▶ _Task to carry out_
The required answer is the data below, restated word for word with images omitted.

▶ _Source material_

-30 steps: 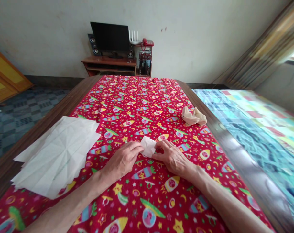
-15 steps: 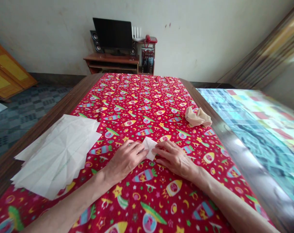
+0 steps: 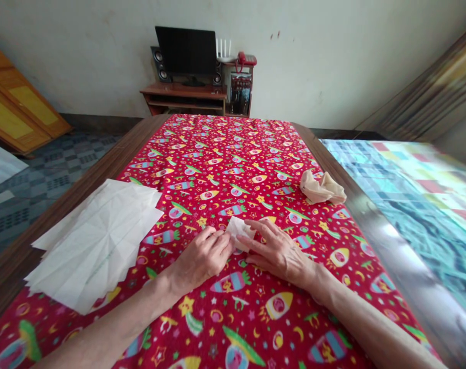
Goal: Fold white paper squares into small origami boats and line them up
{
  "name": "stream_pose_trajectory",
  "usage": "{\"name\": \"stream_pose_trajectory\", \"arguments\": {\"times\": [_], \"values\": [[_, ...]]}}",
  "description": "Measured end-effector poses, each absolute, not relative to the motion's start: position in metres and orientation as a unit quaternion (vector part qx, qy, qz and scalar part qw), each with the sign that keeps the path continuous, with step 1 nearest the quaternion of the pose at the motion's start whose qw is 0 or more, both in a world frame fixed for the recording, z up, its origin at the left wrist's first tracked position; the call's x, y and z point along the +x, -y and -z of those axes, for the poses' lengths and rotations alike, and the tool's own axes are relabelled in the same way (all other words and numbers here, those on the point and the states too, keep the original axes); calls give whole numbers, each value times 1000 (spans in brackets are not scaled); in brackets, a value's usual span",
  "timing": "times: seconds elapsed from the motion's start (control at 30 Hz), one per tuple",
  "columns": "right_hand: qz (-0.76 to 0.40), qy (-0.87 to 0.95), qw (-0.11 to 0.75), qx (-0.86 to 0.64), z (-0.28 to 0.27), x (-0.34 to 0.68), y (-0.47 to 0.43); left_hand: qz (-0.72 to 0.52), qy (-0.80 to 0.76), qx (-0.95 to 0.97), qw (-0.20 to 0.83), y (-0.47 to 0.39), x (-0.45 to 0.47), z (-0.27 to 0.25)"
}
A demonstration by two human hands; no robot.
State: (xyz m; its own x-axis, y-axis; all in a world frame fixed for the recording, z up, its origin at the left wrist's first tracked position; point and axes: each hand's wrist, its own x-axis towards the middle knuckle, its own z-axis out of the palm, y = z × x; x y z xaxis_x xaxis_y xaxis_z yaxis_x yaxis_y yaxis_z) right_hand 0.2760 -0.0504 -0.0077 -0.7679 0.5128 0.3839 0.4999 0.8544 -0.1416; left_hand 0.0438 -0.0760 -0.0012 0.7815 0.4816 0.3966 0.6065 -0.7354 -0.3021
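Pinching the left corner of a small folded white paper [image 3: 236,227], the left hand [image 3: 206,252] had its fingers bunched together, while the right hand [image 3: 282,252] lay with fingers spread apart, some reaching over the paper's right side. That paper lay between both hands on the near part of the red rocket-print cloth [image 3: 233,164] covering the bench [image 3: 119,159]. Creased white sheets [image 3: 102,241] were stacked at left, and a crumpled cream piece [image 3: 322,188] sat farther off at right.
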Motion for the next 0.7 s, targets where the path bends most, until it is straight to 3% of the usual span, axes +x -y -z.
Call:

▶ _Solution for this exercise_
-30 steps: 
-15 steps: 
+0 steps: 
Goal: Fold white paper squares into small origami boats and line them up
{
  "name": "stream_pose_trajectory",
  "usage": "{\"name\": \"stream_pose_trajectory\", \"arguments\": {\"times\": [_], \"values\": [[_, ...]]}}",
  "description": "Measured end-effector poses, each absolute, not relative to the motion's start: position in metres and orientation as a unit quaternion (vector part qx, qy, qz and scalar part qw), each with the sign that keeps the path continuous, with step 1 nearest the quaternion of the pose at the motion's start whose qw is 0 or more, both in a world frame fixed for the recording, z up, its origin at the left wrist's first tracked position; the call's x, y and z point along the +x, -y and -z of those axes, for the poses' lengths and rotations alike, and the tool's own axes are relabelled in the same way (all other words and numbers here, those on the point and the states too, keep the original axes); calls give whole numbers, each value times 1000 (spans in brackets are not scaled); in brackets, a value's usual span",
  "timing": "times: seconds elapsed from the motion's start (control at 30 Hz), one per tuple",
  "columns": "right_hand: qz (-0.76 to 0.40), qy (-0.87 to 0.95), qw (-0.11 to 0.75), qx (-0.86 to 0.64), z (-0.28 to 0.27), x (-0.34 to 0.68), y (-0.47 to 0.43); left_hand: qz (-0.72 to 0.52), qy (-0.80 to 0.76), qx (-0.95 to 0.97), qw (-0.20 to 0.83), y (-0.47 to 0.39), x (-0.45 to 0.47), z (-0.27 to 0.25)"
}
A demonstration by two human hands; no robot.
State: (xyz m; its own x-axis, y-axis; all in a world frame fixed for the recording, z up, its origin at the left wrist's first tracked position; point and axes: each hand's wrist, its own x-axis towards the middle knuckle, its own z-axis out of the palm, y = z × x; x y z xaxis_x xaxis_y xaxis_z yaxis_x yaxis_y yaxis_z) right_hand 0.2760 -0.0504 -0.0077 -0.7679 0.5128 0.3839 0.4999 0.8544 -0.1416; left_hand 0.0438 -0.0760 -0.0012 0.7815 0.4816 0.3966 0.6065 -0.7354 -0.3021
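Pinching the left corner of a small folded white paper [image 3: 236,227], the left hand [image 3: 206,252] had its fingers bunched together, while the right hand [image 3: 282,252] lay with fingers spread apart, some reaching over the paper's right side. That paper lay between both hands on the near part of the red rocket-print cloth [image 3: 233,164] covering the bench [image 3: 119,159]. Creased white sheets [image 3: 102,241] were stacked at left, and a crumpled cream piece [image 3: 322,188] sat farther off at right.
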Motion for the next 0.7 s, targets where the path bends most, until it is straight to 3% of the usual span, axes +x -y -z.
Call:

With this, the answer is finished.